-- Assignment --
Nothing but the lines below from the one containing "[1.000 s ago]" through the one containing "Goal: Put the" should appear in the answer, exact and without pictures.

-- Extracted data --
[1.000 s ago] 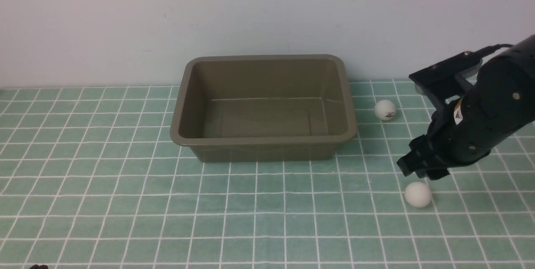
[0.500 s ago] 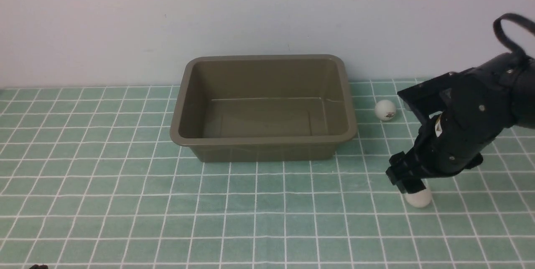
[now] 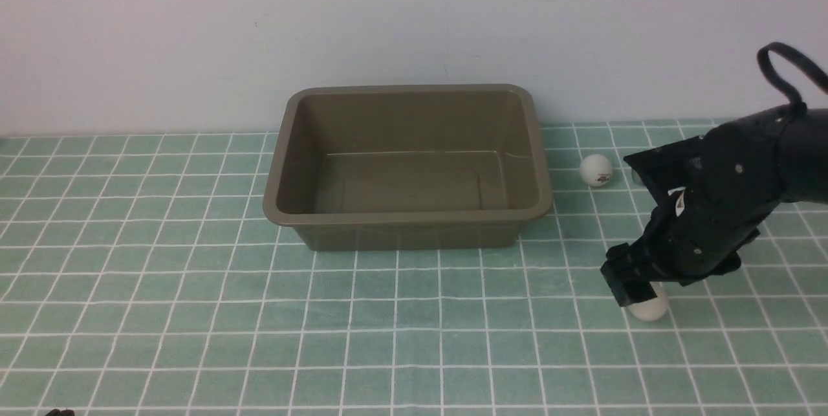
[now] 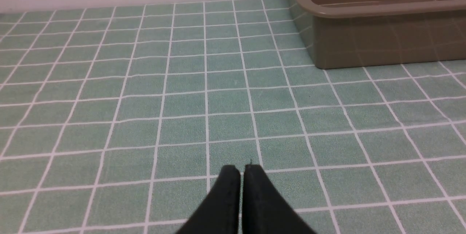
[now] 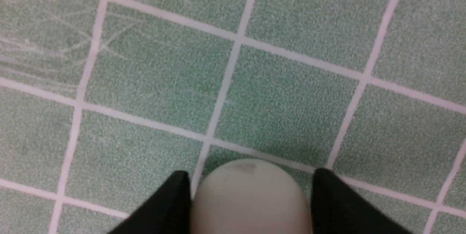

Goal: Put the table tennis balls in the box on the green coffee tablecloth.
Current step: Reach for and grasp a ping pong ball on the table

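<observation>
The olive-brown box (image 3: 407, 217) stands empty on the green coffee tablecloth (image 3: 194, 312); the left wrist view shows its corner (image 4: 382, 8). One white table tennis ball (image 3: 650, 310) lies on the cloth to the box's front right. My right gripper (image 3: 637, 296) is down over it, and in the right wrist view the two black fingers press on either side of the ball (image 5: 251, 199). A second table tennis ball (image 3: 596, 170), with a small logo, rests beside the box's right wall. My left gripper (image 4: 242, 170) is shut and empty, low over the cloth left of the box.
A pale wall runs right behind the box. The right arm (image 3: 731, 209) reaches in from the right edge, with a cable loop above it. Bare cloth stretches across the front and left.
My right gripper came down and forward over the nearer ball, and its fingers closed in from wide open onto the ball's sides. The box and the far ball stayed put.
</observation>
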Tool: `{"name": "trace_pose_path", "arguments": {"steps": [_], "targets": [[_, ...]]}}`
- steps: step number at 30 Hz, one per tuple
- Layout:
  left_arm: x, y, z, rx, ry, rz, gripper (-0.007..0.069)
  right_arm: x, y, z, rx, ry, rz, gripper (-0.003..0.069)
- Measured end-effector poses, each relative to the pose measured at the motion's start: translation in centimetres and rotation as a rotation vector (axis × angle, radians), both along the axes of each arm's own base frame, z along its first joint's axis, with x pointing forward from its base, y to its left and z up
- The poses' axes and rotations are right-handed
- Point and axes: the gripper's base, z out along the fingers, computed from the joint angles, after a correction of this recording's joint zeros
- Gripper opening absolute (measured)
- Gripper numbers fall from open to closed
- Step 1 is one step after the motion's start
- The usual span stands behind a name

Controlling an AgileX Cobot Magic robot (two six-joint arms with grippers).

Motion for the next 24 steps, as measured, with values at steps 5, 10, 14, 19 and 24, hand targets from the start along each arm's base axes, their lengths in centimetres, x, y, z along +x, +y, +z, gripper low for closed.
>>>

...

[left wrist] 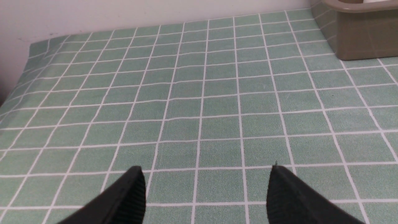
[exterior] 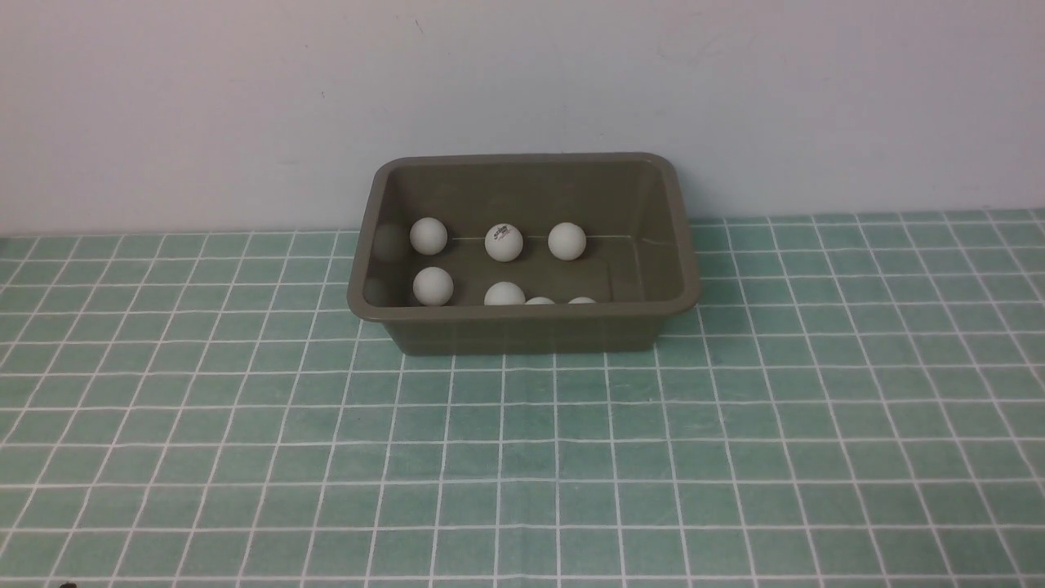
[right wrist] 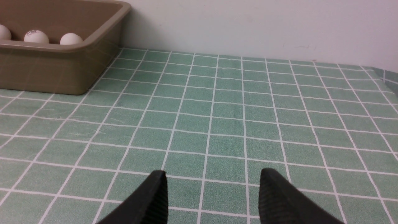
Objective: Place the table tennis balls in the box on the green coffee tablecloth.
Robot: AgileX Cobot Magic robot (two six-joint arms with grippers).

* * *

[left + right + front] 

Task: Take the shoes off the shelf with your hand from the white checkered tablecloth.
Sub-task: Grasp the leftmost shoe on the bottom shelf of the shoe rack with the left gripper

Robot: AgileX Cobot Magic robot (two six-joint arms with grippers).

-- Answer box --
[1.000 s ago] 
[0.500 s ago] 
[now] 
[now] 
[now] 

Goal: Put the table tennis balls in the box on the green coffee tablecloth.

What was produced is the complete output.